UWash-n-Fold: Part 2 of the unsolved problem of protein folding.
The 2024 Nobel Prize in chemistry is awarded to the developers of AlphaFold for FAILING to solve the protein folding problem.
In 2024, the prestigious Nobel Prize in Chemistry has been awarded to David Baker, the director of the Institute for Protein Design at the University of Washington (UWash). He is sharing it with - but of course! - Google DeepMind CEO Demis Hassabis and his colleague John Jumper, a scientist at the Alphabet/Google unit.
Baker received one half of the Nobel for his lab’s work on computational protein design. Hassabis and Jumper received their half for work on protein structure prediction, including the AlphaFold models.
Baker is positively bubbling in this interview for Endpoints News:
We know proteins can carry out an amazing array of functions, evolved over millions or billions of years to solve the problems. You think about photosynthesis or all the ion channels in our brains that mediate cognition. We work just amazingly well because we have amazing proteins.
There are new problems today. In medicine, we live longer, so there are new diseases. There’s always potential for new pandemic viruses. And outside of medicine, we’re heating up the planet and polluting it.
Some of these probably would be solved if there was evolutionary pressure and we had another 100 million years to wait. The promise of protein design is to be able to design new proteins that solve current problems as well as proteins in nature solve problems that were relevant during natural selection.
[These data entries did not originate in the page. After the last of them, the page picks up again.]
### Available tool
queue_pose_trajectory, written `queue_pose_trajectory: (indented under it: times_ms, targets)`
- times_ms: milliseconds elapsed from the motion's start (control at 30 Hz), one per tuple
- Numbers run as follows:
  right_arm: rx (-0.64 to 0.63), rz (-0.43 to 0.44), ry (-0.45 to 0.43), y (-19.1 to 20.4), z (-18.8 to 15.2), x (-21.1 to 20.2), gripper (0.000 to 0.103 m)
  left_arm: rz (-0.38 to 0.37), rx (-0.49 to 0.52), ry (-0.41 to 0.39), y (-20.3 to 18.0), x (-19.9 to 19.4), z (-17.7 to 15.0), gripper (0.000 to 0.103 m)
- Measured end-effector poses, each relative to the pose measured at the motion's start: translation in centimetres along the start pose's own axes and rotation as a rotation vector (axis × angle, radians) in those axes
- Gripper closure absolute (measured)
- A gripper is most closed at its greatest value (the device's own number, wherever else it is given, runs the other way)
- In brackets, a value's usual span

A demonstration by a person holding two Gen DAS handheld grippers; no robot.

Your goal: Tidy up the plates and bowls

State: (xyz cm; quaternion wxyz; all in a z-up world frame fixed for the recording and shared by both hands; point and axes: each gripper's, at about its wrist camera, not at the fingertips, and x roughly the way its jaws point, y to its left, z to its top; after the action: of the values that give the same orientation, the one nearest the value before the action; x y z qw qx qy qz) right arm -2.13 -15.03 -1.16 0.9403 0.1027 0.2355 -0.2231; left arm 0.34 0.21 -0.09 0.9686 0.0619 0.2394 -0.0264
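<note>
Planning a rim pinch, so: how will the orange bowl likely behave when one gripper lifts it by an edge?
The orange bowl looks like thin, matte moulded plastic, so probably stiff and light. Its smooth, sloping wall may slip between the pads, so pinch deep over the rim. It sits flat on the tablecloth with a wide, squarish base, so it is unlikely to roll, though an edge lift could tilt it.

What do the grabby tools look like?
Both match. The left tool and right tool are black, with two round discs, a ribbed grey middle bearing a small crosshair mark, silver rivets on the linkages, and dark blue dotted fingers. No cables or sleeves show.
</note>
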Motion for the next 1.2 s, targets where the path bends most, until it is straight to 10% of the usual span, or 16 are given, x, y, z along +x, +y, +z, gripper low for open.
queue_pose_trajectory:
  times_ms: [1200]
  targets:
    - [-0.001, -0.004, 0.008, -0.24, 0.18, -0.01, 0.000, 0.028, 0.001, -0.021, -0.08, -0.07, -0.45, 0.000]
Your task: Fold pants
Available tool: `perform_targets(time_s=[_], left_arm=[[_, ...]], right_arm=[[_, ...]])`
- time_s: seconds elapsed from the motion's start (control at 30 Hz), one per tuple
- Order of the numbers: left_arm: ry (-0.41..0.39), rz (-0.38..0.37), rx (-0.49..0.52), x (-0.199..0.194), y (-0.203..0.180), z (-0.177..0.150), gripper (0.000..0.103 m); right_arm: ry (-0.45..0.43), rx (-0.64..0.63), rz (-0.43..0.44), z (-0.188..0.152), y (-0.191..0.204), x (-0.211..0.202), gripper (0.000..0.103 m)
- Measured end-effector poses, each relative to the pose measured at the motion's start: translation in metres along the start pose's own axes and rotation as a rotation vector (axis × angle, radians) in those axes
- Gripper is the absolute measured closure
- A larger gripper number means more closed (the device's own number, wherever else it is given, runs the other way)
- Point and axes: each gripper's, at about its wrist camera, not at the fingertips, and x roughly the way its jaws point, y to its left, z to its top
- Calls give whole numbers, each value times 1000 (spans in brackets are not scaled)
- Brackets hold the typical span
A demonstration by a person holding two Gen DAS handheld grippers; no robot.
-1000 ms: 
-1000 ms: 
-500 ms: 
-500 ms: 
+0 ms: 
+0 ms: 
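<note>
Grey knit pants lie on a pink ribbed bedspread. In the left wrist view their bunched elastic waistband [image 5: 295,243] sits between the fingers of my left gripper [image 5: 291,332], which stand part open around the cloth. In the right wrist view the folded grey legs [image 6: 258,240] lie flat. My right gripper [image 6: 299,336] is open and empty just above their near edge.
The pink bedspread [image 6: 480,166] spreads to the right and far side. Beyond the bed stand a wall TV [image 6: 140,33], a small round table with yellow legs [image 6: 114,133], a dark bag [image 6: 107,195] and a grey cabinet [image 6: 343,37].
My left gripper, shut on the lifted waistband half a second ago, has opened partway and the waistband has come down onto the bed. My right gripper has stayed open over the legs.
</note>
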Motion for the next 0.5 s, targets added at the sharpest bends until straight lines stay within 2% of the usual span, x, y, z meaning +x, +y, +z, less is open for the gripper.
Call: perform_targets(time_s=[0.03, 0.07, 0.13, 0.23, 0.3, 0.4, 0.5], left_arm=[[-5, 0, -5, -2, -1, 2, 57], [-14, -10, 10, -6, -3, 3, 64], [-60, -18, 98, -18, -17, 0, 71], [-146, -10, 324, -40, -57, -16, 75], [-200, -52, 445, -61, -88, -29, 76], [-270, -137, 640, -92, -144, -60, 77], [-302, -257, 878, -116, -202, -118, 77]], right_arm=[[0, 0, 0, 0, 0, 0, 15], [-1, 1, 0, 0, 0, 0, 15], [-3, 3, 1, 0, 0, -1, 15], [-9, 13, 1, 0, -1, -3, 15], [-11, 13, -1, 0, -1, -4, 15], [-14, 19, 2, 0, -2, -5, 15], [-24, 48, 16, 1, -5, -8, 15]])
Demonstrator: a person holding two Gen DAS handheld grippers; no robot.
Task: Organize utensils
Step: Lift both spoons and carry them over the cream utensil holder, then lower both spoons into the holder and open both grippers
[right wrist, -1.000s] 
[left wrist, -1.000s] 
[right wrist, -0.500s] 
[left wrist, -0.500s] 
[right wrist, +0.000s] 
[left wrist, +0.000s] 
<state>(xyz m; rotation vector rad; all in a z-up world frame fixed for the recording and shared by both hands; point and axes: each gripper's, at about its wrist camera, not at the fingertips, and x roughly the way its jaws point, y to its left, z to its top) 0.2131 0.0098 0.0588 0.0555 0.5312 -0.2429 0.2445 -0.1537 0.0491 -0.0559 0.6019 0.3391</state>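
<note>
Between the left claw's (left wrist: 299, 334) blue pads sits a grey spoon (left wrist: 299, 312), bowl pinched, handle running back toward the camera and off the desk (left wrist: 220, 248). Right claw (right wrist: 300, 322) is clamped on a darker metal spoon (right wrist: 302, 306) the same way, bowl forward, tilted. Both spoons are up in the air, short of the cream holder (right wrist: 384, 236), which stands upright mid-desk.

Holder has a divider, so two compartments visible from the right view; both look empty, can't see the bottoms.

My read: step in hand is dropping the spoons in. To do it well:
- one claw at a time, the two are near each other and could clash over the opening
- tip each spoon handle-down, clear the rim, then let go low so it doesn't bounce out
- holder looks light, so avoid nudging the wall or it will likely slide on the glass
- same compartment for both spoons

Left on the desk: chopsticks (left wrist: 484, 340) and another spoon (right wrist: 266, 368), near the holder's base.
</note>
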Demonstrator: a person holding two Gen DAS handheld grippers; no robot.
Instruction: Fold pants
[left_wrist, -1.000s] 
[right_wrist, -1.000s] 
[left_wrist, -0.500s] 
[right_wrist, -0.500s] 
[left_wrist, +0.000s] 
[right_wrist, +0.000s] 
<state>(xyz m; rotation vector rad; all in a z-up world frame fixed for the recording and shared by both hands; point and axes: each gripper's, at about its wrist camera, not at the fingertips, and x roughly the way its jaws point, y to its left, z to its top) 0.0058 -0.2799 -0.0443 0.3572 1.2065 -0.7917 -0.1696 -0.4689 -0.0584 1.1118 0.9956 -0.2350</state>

Note that this is not from a live video interview, this is a written quote submitted for an article in trade press. If you are confused by the neo-Darwinian word salad, so am I. Amazing proteins work amazingly because of amazing evolution. Pandemic viruses jump out suddenly from everywhere. In the previous sentence billions of years of evolution was good. But in the next sentence it’s bad and we can’t rely on it because climate change and too many people…. yada-yada… goes the Alphabet mafia errand boy, claiming he is going to OUT-DESIGN billions of years of natural evolution (or God’s design). Phew, nature is stupid and slow. We can’t wait… must accelerate…
OK. Maybe written communications is not the strongest side of the Nobel laureates in chemistry.
Baker is credited with co-founding 21 (!) biotech companies. However, it does not appear that any of them generated substantial monetary value, as he still seems to need the full time employment in academia. Baker’s most recent venture - Xaira Therapeutics, which received $1B from 13 venture investment funds on April 23, 2024, is one of the most richly funded new companies, not only in biotech but across the startup world. Yes, $1B is a heck of a lot of money for the initial round for any company! Typical first VC round is $1-10M. It may seem that way, until you start considering that in AI-dollars, this is like $1.95, and the start-up (now counting about 50 employees) will blow through this pile of cash in no time. Here is a very sane review of the current AI economics and why they don’t make any business sense.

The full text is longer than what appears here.